After a trip to Trader Joe’s and DSW (for more appropriate shoes), I get to the Heights, where she’s living. I’m sad I missed puzzle time, but I agree to let that go. When I arrive, she’s at lunch and she seems engaged. I sit with her for a minute after unloading my car and bringing in Parker, my youngest dog and cuddle buddy. I ask if she wants to come back to the room since only she and Julia are left at the table. “In a minute” she says. I am surprised and Iove it too. I imagine that she’s asserting her independence and I can tell that she cares for Julia. I leave her and go back to the room to put away the treats and do some of my own work. Julia is a cheerful Hispanic woman who is not very talkative, but always cheerful. She sits directly opposite my mom at their table. At one end is Ellie. Ellie is beautiful, all 98 pounds of her. She’s wheelchair bound, but she seems able to get around. She is truly beautiful. Anne sits to the left of my mom and she’s going to be 100 on Friday! She’s alert, cheerful, and hunched over.
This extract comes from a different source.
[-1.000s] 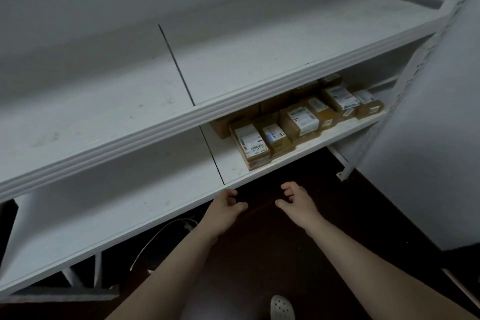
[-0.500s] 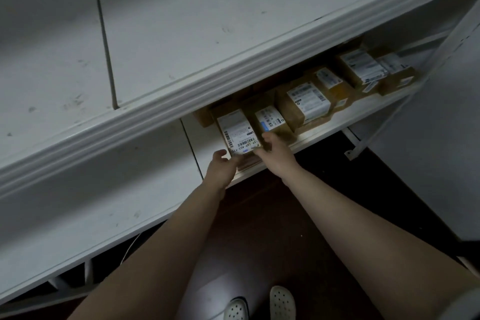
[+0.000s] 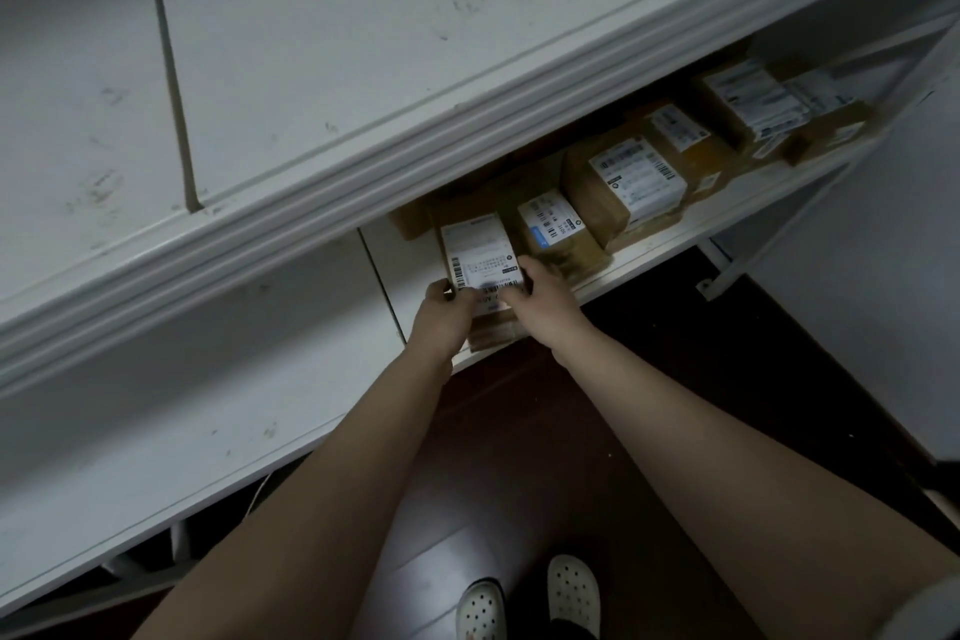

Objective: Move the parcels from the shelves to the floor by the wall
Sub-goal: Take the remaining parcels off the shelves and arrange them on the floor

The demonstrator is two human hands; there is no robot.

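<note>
Both of your hands are on one labelled parcel (image 3: 480, 257) at the front edge of the lower shelf (image 3: 691, 226). Your left hand (image 3: 444, 314) grips its near left corner, thumb lying on the white label and fingers curled round the side. Your right hand (image 3: 540, 299) grips the near right corner in the same way, fingers wrapped along the right edge. The parcel lies flat between the two hands, label up, with its far end under the lip of the upper shelf (image 3: 363, 42).

Just below the hands, between your wrists, the brown side of another box (image 3: 493, 335) shows beneath the held parcel; whether the held one rests on it or is lifted clear, you cannot tell from here.

Just right of your right hand sits a blue-marked parcel (image 3: 556, 229), touching or nearly touching the held one. Beyond it to the right stands a larger parcel (image 3: 636, 179), and past that the rest of the row (image 3: 748, 104) runs along the same shelf, well away from your hands.

Under your forearms lies the dark floor (image 3: 519, 431), with your white clogs (image 3: 571, 592) on it. A pale wall (image 3: 883, 327) stands to the right of your right arm.
</note>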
She wasn’t at lunch so there was some concern about her. Opposite Anne is Ruby and she’s a riot. She’s persistently pissed off and can admit it. She literally looks like she’s going to explode; like an Irish bomb. At the other end of the table is Josephine or Jo and she is a beacon. She’s 93 and sharp and also in a wheelchair due to a stroke. I met her the first day and I couldn’t express my gratitude enough for this compassionate, kind, sharp human.
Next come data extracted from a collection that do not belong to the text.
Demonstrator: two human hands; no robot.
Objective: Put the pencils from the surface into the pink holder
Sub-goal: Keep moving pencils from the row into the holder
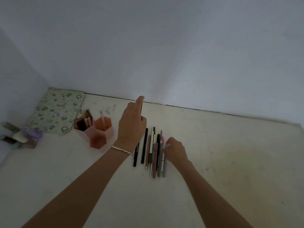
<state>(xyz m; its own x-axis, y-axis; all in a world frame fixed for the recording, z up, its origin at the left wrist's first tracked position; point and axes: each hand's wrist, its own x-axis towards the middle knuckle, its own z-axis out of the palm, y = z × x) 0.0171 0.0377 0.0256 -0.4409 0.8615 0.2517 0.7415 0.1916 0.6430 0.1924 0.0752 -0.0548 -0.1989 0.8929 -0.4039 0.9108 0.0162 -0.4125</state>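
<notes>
A pink hexagonal holder (98, 137) stands left of centre on the pale surface. Its left cell holds several pencils (85, 120), its back cell holds one white pen (102, 120), and nothing shows in its front cell. Several pencils (152, 150) lie side by side in a row right of the holder. My left hand (131, 125) is raised over the row's left end with the index finger stretched out. A thin dark pencil shows along that finger, mostly hidden. My right hand (176, 150) rests at the row's right end, fingers pinched on a light pencil there.
A green patterned pad (56, 111) lies in the back left corner against the wall. A cluster of small bottles and a purple item (21, 137) sits at the far left edge. The wall runs close behind the surface.
</notes>
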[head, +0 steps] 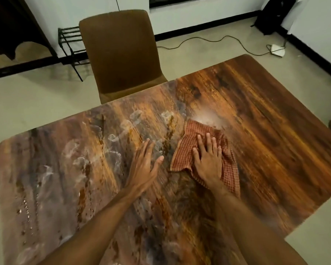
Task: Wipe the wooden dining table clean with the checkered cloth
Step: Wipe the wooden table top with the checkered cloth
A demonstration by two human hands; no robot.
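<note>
The table's [275,121] left half carries pale, streaky residue, and the left hand [143,165] lies flat and empty on it, fingers straight, just beside the cloth [187,148]. Near the table's middle the right hand [208,159] presses the cloth down with spread fingers, pinning rather than clutching it. The crumpled cloth's long axis runs from the near-right edge toward the far-left; firm overlapping strokes leftward into the smears would likely serve best.

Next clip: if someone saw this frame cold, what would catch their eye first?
Most striking is the wooden table: its left half is covered in whitish, smeared residue, while the right half looks dark and clean. Near the middle, the right hand presses flat on a red checkered cloth, and the left hand rests open on the bare wood beside it. A brown chair stands at the far edge.
</note>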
Mom comes back to the room and I’m so happy that she can do it by herself now. She knows where to find her room. Before she gets in, I want to show her the plant I bought at Trader Joe’s, which is a lovely mix of succulents, including a yellow flowering one. It’s on the ledge outside her room, room 2107. She still doesn’t have a nameplate, which kind of bothers me. It’s been almost a week. Anyway, she comes in and I invite her to do the puzzles or art projects that I found on Amazon: projects for Alzheimer’s adults. She nods yes to doing the puzzles. I’m so appreciative of the nod. There have been so many “nos” that I’m thrilled for a nod. She also wants some nuts and crackers that I bought at TJs. I’m thrilled. She’s alert and awake. While she works on the puzzles, I work to recreate the many bills I’ve paid over the last month. The thousands at HomeGoods, Amazon, Task Rabbit (ask me about that again sometime), and not including the miles I used for Operation Jung Refugee. In between slogging through the accounting, which included transfers to/from Venmo and PayPal and to/from my account to Marc’s and to/from my account to theirs and from their savings to their checking and their other checking, which didn’t work at all, by the way. In between doing all that, I’m messaging with the last of the people who are picking up items from the condo in Manteo and my aunt. She is interested in my mom; she’s interested in the articles I found about David, their dad. Their dad who commit suicide at age 37. I want people to know that it wasn’t all alcohol and drugs and whatever. My mom has Alzheimer’s, one doctor said in North Carolina. Who knows for how long she’s been struggling and hiding and compensating.